Située au nord de l’Eure-et-Loir, à l’est de Dreux, l’exploitation de Xavier Pelé s’étend sur des plaines céréalières. Mis à part quelques vallées de rivières, le relief est assez plat. Et pourtant, sur ces sols très superficiels, l’érosion est un véritable fléau.

Certaines parcelles du secteur sont complètement appauvries sous l’effet de l’érosion. Xavier Pelé a pris conscience de ce phénomène lors d’un violent orage fin août, en 2011. « Il venait de tomber 110 mm en quelques heures et mes parcelles de colza, semées en direct, étaient encore debout. Je n’ai eu que 3-4 ha à semer à nouveau sur les 50. Cet événement m’a ouvert les yeux sur l’érosion hydraulique, mais aussi sur l’érosion éolienne par le déchaumage. Cela m’a confirmé que le non-travail du sol était la solution pour arriver à produire sur mes sols fragiles. »

Un seul passage

Déjà initié aux TCS (techniques culturales simplifiées), depuis 2007 pour des raisons économiques et techniques (« à cause des silex, deux jours de charrues, c’est une demi-journée d’atelier »), Xavier Pelé ancre ses pratiques dans l’agriculture de conservation. Pour travailler le moins possible le sol, il doit modifier son parc matériel. L’objectif est de semer directement dans des couverts vivants, en remuant la terre le moins possible, en un seul passage. Il conçoit ou modifie lui-même les engins pour baisser ses charges et répondre à ses besoins. Pour semer le maïs, il transforme une vieille bineuse en strip-till à six éléments.

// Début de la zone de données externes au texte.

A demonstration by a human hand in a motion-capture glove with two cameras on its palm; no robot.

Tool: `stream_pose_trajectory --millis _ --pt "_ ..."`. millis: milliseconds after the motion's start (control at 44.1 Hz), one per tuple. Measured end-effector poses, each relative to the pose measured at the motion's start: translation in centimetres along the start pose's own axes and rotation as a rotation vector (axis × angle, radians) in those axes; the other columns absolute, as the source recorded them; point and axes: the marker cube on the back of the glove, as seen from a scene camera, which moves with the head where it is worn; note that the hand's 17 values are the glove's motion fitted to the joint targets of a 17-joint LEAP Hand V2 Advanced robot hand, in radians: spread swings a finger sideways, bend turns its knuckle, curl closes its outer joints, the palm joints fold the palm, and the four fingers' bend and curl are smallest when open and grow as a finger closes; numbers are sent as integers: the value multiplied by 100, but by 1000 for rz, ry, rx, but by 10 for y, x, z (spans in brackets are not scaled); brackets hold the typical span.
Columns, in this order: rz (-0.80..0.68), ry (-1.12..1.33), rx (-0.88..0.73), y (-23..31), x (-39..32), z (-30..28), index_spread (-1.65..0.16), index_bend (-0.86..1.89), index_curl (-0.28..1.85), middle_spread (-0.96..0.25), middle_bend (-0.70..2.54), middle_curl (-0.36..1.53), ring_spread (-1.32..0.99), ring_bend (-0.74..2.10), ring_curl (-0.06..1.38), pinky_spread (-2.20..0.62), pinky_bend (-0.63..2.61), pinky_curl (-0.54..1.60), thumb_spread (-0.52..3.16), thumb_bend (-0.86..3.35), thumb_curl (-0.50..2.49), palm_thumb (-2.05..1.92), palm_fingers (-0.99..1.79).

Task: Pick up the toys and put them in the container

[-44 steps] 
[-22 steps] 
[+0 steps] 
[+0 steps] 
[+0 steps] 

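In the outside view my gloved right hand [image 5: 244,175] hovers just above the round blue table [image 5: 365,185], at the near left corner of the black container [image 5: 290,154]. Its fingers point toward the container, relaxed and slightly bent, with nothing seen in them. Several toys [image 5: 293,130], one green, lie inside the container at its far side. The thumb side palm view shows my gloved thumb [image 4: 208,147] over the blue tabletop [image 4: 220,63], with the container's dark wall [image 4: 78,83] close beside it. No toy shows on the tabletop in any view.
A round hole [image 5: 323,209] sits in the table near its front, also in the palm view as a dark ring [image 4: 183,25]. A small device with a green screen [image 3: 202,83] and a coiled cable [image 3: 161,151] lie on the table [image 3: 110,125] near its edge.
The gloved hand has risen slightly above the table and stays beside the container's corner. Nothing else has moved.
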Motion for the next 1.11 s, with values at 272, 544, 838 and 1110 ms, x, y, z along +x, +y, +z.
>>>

Pour les couverts, les céréales et le colza, il modifie un semoir à dents, un Allseeder de Köckerling de 6 m. Il change les dents par des dents « queue de cochon », plus rigides. La barre niveleuse, au début de l’engin, lui permet de greffer des disques pour couper les végétaux et éviter l’effet « râteau » lorsqu’il sème du blé dans un couvert. Il loue un semoir Claydon à une agricultrice du secteur.

Après dix ans en semis direct, et quelques déboires avec les limaces, Xavier Pelé a opté pour la fertilisation localisée. « Cela permet de donner de la vigueur à la culture dès le départ. La plante ne végète pas et on évite les attaques des ravageurs. » Il injecte, à 3 cm de profondeur derrière la ligne de semis, un engrais liquide NP (10/30), adjuventé de zinc et d’acide humique (50 l/ha pour le colza et 40 l/ha pour le blé).

Toujours des couverts

Pour préserver la matière organique, Xavier implante systématiquement des couverts. Pour les intercultures longues, avant du maïs ou de l’orge, il sème une majorité de féverole (40 kg/ha), mélangée à de l’avoine rude, de la moutarde, du radis fourrager, du lin, du mélilot et du trèfle. « Je sème trois jours après la moisson, avec le semoir, comme une culture à part entière. Cela fonctionne bien tant au niveau de l’implantation que de la lutte contre les adventices. » Avec quelques achats de graines et sa propre production, le mélange de couvert lui revient entre 25 et 50 €/ha.

En interculture courte, une pratique qu’il expérimente depuis quelques campagnes, l’enjeu est d’obtenir une synchronisation entre le développement du couvert et le semis du blé. Cette année, il a semé les couverts au 20 août et le blé au 14 octobre, après un passage à 1 l/ha de glyphosate. « Cela a bien fonctionné. Le couvert a éliminé 90 % des adventices. Certaines années, le couvert est trop développé, il faut alors le broyer et passer un rouleau… », précise Xavier.

Pour ce qui concerne la rotation, le céréalier est limité par le potentiel faible de ses sols. Il a quand même introduit de l’orge de printemps, du maïs et de la féverole, en plus du blé et du colza. Pour apporter davantage de légumineuses, il associe du colza et de la féverole. Une technique qui perturbe les altises et qui dynamise l’activité biologique du sol. Xavier augmente la densité du colza, à environ 70 pieds/m² et ajoute 25 à 35 pieds de féverole, semée à la volée. Depuis trois ans, le rendement est stable.

Concernant la fertilisation, 8 t/ha de fumier de cheval et 2 t/ha de fumier de volaille sont apportés tous les trois-quatre ans, en plus de la fertilisation azotée soufrée chaque printemps. « Je préfère investir dans la fertilité que dans du matériel. »

En dix ans, la structure et la couleur de son sol ont considérablement évolué. Les vers de terre et les auxiliaires sont beaucoup plus présents. Le mulch amortit les pluies et la battance a été réduite. Le taux de matière organique est passé de 2 à 2,5 %, voire 3 % dans certaines parcelles et la rétention d’eau a augmenté de 25 mm.